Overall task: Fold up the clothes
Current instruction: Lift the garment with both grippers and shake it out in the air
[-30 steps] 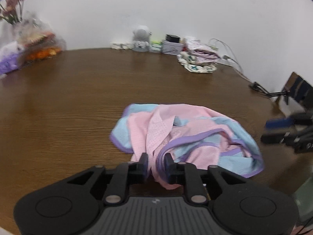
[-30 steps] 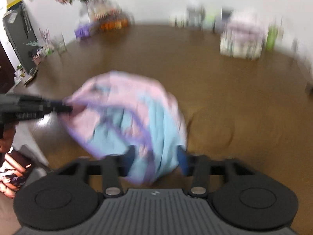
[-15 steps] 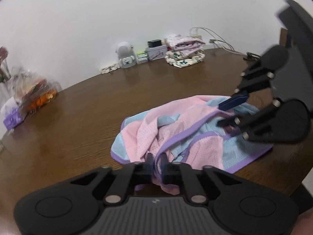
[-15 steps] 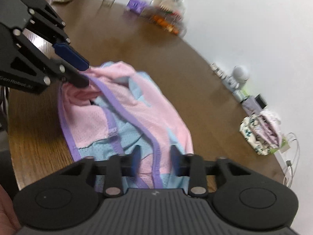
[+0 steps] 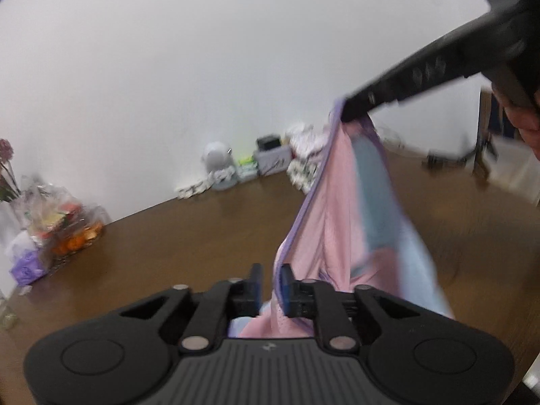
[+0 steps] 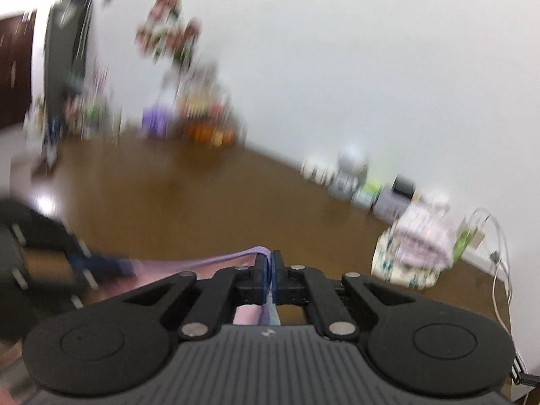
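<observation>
Garment lifted off the table and stretched between both grippers.

One second ago the pink-and-blue garment (image 5: 341, 222) lay crumpled on the brown table (image 5: 175, 243); it now hangs in the air at right of centre in the left wrist view. The left gripper (image 5: 270, 283), at lower centre, pinches its purple hem. The right gripper (image 6: 269, 271) has risen to the upper right, fingers pressed together on the hem. Judgement: the garment is being opened out for laying flat; no fold is made yet.
</observation>
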`<state>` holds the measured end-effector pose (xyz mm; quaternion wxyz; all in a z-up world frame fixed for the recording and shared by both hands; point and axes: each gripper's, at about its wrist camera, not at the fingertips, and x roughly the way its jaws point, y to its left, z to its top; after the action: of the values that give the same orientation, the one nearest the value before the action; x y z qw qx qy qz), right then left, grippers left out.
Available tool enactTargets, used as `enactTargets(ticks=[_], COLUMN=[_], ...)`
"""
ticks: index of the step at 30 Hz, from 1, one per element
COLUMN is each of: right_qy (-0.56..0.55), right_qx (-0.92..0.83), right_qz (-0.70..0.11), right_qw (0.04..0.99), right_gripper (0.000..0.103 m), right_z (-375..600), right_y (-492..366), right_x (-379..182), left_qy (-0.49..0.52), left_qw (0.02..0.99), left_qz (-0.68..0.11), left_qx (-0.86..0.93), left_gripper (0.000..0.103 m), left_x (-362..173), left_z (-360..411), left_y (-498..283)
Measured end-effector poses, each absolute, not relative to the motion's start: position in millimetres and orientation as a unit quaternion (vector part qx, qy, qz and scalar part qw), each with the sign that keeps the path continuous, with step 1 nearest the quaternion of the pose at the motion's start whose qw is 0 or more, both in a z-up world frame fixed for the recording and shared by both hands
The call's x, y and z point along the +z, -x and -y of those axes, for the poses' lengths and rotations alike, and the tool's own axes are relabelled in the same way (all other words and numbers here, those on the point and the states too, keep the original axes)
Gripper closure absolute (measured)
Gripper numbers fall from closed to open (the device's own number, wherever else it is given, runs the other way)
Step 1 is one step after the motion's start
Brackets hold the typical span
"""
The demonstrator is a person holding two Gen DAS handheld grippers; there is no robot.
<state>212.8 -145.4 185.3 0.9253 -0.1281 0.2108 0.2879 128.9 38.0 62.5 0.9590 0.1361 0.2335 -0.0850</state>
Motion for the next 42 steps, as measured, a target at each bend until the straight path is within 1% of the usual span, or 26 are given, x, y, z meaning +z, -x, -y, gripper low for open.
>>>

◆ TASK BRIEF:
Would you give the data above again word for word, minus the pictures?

◆ TASK OUTPUT:
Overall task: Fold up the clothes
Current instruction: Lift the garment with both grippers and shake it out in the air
[-30 steps] 
[-30 steps] 
[-15 steps] 
[-15 steps] 
[+0 steps] 
[+0 steps] 
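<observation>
Garment lifted off the table and stretched between both grippers.

One second ago the pink-and-blue garment (image 5: 341, 222) lay crumpled on the brown table (image 5: 175, 243); it now hangs in the air at right of centre in the left wrist view. The left gripper (image 5: 270, 283), at lower centre, pinches its purple hem. The right gripper (image 6: 269, 271) has risen to the upper right, fingers pressed together on the hem. Judgement: the garment is being opened out for laying flat; no fold is made yet.
</observation>
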`<state>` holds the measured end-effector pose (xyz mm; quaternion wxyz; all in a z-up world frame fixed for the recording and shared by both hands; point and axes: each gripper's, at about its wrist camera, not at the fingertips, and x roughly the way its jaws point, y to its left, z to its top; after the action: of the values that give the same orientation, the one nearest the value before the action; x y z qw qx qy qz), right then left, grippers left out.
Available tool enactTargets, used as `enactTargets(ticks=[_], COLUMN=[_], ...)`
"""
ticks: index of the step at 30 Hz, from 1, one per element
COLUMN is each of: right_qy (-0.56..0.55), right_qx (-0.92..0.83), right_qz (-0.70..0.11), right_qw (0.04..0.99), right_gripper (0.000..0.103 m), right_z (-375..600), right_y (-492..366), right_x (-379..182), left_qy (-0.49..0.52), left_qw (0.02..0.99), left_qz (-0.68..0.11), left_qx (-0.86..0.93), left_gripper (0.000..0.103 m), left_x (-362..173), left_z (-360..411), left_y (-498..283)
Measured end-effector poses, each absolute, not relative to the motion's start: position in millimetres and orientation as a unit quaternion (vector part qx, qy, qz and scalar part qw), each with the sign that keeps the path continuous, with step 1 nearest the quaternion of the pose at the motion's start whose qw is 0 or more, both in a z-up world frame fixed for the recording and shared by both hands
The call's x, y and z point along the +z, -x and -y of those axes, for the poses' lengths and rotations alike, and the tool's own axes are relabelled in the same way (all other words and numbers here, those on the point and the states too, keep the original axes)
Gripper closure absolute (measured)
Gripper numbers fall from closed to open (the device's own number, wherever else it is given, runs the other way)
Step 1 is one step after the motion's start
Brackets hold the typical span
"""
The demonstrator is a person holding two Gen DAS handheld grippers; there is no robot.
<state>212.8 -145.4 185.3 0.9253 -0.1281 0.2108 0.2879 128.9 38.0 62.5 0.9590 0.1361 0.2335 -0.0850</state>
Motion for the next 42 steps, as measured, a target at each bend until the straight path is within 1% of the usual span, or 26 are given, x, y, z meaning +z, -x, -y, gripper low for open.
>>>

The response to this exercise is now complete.